There is a Ferry County in every state. In Mississippi, the FCC indicates that broadband is available to 97.1 percent of people in Tishomingo County, while our data shows that only 3.6 percent of the county uses the internet at broadband speeds. This is not just a rural issue, either. In more urban states, like Massachusetts, the issue persists. The FCC indicates that broadband is available to 86.3 percent of the people in Berkshire County, while our data shows that 39.4 percent of the county is using the internet at broadband speeds.

These significant discrepancies across nearly all counties in all 50 states indicates there is a problem with the accuracy of the access data reported by the FCC. Additional data sources like ours, as well as work by others to examine data in a few states or regions, are important to understanding the problem. But this problem cannot be solved by more or different data alone.

There are two fundamental problems with the data used for broadband mapping right now.

  1. The request on the form the FCC uses to collect broadband data is too broad. Form 477 is the primary tool used to collect data on broadband deployment. Right now, this form asks providers if they are “providing or could without an extraordinary commitment of resources provide broadband service to an area.” If the answer is yes to either question, the area is considered covered – meaning many places are counted as covered that have no access and providers have no plans to provide it any time soon.
  2. The lack of location specificity poses challenges.

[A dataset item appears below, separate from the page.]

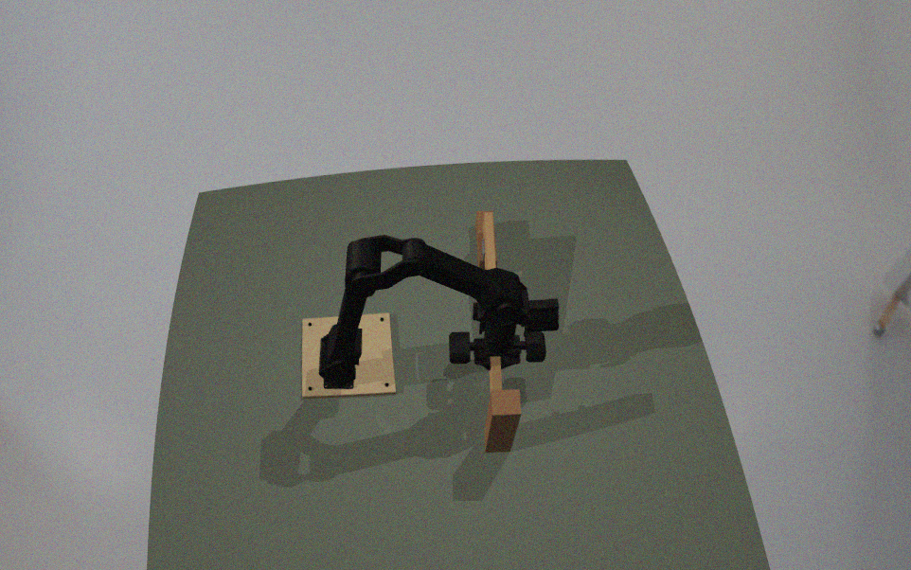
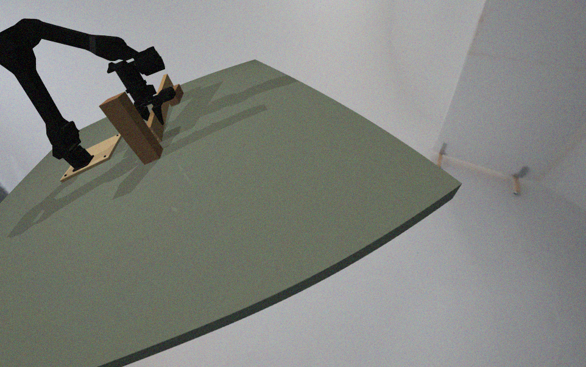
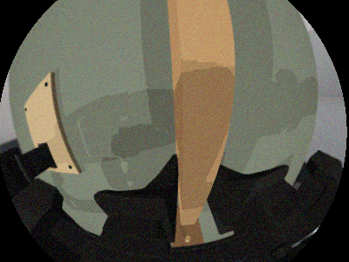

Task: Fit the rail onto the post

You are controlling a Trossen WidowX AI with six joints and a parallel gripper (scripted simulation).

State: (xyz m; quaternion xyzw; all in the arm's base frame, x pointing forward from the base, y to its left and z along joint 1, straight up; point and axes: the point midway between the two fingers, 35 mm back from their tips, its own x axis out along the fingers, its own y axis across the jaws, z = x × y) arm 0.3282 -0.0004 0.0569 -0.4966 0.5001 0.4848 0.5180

The FCC data is based on census blocks, the smallest unit used by the U.S. Census Bureau – though in rural areas, these blocks can be quite large. If broadband access is delivered to a single customer in that block, the entire block is counted as having service. We must be able to count those within the census block who are unserved.

We commend Chairman Roger Wicker, Ranking Member Maria Cantwell, and all the members of the Commerce Committee for their active oversight and leadership on this issue and recommend three actions the committee could take to encourage the FCC to more quickly close the broadband gap:

  1. Remove “could provide” from the question in Form 477. We should measure actual progress, not hypothetical progress, and make funding decisions on real access data.
  2. Use both availability and actual usage (and/or subscription data) to guide investments and communicate progress moving forward. Both access and usage data sets are critically important in building a full and accurate broadband map, as access data shows the current and near-future plans and usage data helps us understand how access translates into service and verification of the availability of broadband.
  3. Fix the availability data collection and reporting challenges prior to releasing a new report on broadband mapping. Our data science team has reviewed the draft report from the FCC and compared it to our latest usage data. We found that the increase in access reported in that draft document has not translated into broadband usage growth, especially in rural areas. This demonstrates the need to make significant adjustments to methodology prior to release.

We’re encouraged by productive conversations we’ve had with many members of the Commerce Committee, as well as other members of Congress, the administration and the FCC who understand the problem and have a shared desire to provide better connectivity for all Americans. We stand ready to assist in whatever way we can, and look forward to continuing our work, both through partnering with the public sector and with providers through our Airband Initiative, to close the broadband gap, quickly.